PROMPT
From the data below, copy exactly the lines that lie between the one holding "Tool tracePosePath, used" and the one holding "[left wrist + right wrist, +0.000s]", including both, and nothing more.

DATA RECORDS
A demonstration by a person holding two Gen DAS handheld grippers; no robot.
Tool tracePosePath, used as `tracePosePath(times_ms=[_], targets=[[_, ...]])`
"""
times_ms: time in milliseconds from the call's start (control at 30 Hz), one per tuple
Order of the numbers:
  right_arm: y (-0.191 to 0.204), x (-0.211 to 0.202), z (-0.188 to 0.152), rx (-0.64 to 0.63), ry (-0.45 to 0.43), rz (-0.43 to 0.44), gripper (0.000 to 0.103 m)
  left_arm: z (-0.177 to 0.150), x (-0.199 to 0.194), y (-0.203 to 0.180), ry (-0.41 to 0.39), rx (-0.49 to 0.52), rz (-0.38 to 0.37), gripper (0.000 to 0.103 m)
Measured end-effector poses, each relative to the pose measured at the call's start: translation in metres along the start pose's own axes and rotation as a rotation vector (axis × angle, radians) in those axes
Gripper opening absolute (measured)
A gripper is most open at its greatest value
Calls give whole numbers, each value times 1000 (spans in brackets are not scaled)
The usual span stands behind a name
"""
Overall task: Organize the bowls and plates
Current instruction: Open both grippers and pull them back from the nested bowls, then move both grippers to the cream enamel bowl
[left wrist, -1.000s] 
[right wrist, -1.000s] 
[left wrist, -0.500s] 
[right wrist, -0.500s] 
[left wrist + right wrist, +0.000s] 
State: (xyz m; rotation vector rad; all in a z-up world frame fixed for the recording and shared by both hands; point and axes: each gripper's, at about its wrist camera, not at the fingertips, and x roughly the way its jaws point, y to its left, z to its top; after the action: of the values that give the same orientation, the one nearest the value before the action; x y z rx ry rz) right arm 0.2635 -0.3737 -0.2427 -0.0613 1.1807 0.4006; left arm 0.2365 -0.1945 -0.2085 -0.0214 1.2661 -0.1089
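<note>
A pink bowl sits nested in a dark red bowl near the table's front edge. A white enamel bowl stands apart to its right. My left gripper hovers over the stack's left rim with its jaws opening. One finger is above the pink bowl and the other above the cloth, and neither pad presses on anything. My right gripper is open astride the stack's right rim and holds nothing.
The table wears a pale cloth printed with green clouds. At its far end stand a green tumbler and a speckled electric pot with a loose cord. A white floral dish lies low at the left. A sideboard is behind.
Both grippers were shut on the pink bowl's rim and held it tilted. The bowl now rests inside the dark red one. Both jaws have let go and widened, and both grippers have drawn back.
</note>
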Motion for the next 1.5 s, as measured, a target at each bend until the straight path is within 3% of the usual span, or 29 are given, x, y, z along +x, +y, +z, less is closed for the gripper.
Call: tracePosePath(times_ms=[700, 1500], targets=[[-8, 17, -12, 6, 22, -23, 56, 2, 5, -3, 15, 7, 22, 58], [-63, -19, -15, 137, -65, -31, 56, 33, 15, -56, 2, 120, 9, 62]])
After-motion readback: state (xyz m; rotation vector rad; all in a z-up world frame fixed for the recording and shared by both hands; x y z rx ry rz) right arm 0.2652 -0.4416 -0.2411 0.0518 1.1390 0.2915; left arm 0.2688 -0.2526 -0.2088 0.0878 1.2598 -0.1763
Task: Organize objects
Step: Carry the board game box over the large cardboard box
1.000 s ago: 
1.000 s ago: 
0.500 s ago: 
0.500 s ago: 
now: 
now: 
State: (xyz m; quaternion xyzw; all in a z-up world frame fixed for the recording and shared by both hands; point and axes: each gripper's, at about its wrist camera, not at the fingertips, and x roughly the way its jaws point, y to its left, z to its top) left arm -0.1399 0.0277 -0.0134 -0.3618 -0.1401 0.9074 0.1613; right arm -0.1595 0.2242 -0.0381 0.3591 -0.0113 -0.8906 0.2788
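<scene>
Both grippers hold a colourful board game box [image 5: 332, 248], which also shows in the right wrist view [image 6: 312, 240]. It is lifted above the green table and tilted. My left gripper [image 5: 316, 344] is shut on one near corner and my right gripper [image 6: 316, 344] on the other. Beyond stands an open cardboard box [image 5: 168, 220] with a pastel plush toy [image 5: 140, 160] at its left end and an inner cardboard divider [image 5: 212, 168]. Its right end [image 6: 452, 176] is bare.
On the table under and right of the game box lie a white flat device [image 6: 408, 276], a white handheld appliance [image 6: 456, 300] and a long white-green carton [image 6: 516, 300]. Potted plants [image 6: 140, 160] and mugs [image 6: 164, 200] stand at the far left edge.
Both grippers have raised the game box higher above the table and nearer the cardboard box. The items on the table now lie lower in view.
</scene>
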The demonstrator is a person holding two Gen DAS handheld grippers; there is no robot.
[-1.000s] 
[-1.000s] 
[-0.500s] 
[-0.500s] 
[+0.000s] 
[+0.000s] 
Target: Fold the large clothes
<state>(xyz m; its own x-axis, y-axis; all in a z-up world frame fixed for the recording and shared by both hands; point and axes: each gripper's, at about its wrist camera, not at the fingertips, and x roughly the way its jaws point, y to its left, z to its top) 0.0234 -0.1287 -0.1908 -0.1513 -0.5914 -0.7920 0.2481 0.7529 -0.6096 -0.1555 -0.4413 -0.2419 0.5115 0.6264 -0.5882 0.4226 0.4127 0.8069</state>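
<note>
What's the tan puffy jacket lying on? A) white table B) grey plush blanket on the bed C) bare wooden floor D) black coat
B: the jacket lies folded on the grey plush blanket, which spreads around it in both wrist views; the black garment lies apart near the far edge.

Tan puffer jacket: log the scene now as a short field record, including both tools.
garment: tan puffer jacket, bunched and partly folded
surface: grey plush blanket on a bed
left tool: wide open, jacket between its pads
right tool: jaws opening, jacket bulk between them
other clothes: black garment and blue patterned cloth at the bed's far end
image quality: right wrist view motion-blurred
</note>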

ANSWER SECTION
Tool tracePosePath, used as `tracePosePath(times_ms=[_], targets=[[_, ...]])`
"""
times_ms: time in milliseconds from the call's start (control at 30 Hz), one per tuple
Order of the numbers:
  right_arm: y (-0.191 to 0.204), x (-0.211 to 0.202), z (-0.188 to 0.152), rx (-0.64 to 0.63), ry (-0.45 to 0.43), rz (-0.43 to 0.44), gripper (0.000 to 0.103 m)
  left_arm: z (-0.177 to 0.150), x (-0.199 to 0.194), y (-0.203 to 0.180), ry (-0.41 to 0.39), rx (-0.49 to 0.52), rz (-0.38 to 0.37), gripper (0.000 to 0.103 m)
Measured end-effector poses, each relative to the pose measured at the call's start: translation in metres along the start pose's own axes and rotation as a rotation vector (axis × angle, radians) in those axes
Gripper opening absolute (measured)
A gripper is most open at its greatest value
Calls give whole numbers, each value times 1000 (spans in brackets are not scaled)
The usual span stands behind a name
"""
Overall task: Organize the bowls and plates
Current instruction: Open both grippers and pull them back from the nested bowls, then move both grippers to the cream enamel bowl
[left wrist, -1.000s] 
[right wrist, -1.000s] 
[left wrist, -0.500s] 
[right wrist, -0.500s] 
[left wrist + right wrist, +0.000s] 

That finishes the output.